- Data block:

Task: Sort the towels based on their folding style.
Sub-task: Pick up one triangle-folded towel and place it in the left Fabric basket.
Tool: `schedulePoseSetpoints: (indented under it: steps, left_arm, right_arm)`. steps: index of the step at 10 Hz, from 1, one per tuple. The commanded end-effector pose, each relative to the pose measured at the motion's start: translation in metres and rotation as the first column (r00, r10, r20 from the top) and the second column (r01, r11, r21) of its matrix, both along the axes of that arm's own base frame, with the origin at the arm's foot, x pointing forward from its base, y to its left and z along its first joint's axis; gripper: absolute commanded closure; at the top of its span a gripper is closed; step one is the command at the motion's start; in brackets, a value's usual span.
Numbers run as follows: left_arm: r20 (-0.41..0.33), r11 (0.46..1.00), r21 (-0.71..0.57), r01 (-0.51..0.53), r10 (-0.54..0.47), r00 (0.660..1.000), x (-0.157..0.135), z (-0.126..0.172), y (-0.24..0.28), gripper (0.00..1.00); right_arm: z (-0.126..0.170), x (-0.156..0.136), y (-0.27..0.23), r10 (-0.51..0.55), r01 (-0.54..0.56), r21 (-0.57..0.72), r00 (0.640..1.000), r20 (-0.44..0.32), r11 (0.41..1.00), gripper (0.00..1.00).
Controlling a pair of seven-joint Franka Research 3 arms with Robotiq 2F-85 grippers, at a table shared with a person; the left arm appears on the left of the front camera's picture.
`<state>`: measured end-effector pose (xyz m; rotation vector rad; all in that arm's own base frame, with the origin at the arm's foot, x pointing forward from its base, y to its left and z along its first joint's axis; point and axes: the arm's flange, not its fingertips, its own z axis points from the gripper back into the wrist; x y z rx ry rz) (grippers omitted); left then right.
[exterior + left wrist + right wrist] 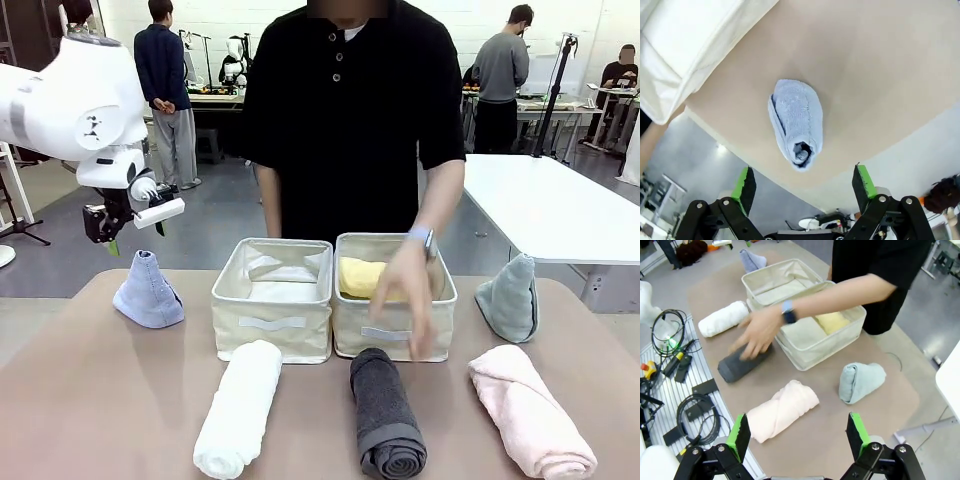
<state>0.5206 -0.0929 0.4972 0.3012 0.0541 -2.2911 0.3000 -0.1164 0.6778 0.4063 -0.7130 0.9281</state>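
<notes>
Left gripper (804,176): spread wide, empty. Straight ahead of its fingers (744,184), centred between them but apart: light blue cone towel (795,117), upright on the table (880,75). Best to descend squarely, straddle below the tip, pinch gently, preserving the fold.
</notes>
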Motion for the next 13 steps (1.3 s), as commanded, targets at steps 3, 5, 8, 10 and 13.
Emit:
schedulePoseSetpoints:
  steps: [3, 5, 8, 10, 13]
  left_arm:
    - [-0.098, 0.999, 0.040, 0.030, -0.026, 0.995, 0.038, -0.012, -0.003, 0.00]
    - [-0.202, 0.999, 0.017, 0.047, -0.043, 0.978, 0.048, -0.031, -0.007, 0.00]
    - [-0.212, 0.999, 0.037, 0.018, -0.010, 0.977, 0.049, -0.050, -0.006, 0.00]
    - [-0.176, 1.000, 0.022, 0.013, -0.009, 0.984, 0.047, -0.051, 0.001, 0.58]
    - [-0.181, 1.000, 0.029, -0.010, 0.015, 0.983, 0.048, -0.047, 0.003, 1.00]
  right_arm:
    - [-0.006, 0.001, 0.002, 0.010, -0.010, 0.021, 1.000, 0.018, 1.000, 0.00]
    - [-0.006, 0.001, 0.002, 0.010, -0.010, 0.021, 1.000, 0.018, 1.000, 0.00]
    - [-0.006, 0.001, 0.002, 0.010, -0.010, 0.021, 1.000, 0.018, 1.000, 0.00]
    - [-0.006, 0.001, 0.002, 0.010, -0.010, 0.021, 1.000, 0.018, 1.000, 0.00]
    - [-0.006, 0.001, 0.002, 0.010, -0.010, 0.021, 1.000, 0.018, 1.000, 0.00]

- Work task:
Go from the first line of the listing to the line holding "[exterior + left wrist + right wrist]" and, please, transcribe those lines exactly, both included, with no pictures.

- Solution to the exercise:
Task: Sort the towels based on their folding style.
Sub-task: Pick up one triangle-folded towel and place it in the left Fabric basket.
Tool: `schedulePoseSetpoints: (indented under it: steps, left_arm, right_arm)`. steps: index of the step at 10 Hz, from 1, one per tuple. The commanded end-effector pose, each relative to the pose measured at the motion's start: translation in metres and rotation as the first column (r00, r10, r20 from the top) and the second column (r01, r11, r21) of its matrix, both along the axes of that arm's own base frame, with the origin at the arm's foot, x pointing forward from its base, y to its left and z along its first joint's axis; gripper: absolute commanded closure; at the top of its span a gripper is closed; step one is the command at the motion's start; in brackets, a value's usual span.
Numbers run as follows: left_arm: r20 (-0.41..0.33), r11 (0.46..1.00), r21 (-0.71..0.57), r01 (-0.51..0.53), r10 (-0.54..0.47), r00 (0.660..1.000), x (-0.157..0.135), z (-0.126..0.172), y (-0.24..0.28), gripper (0.00..1.00); right_arm: z (-0.126..0.170), x (-0.156..0.136), y (-0.27..0.23), r10 (-0.51..0.55), r01 (-0.54..0.56), r21 (-0.57..0.72), r00 (0.640..1.000), r20 (-0.44..0.32), r11 (0.41..1.00), gripper (0.00..1.00).
Controlling a pair of seven-joint Franka Research 3 arms with Robotiq 2F-85 grippers, at a table shared with a person; the left arm appears on the left of the front camera's picture.
`<state>`: measured end-effector pose (xyz m; rotation vector rad; all in that arm's own base frame, with the origin at the arm's foot, x pointing forward from its base, y to its left and z along its first joint's axis; point and axes: the arm's flange, not its fingertips, its own z axis points from the gripper back into the wrist; x y z rx ry rz) (grippers omitted); left then right.
[exterior + left wrist + right wrist] 

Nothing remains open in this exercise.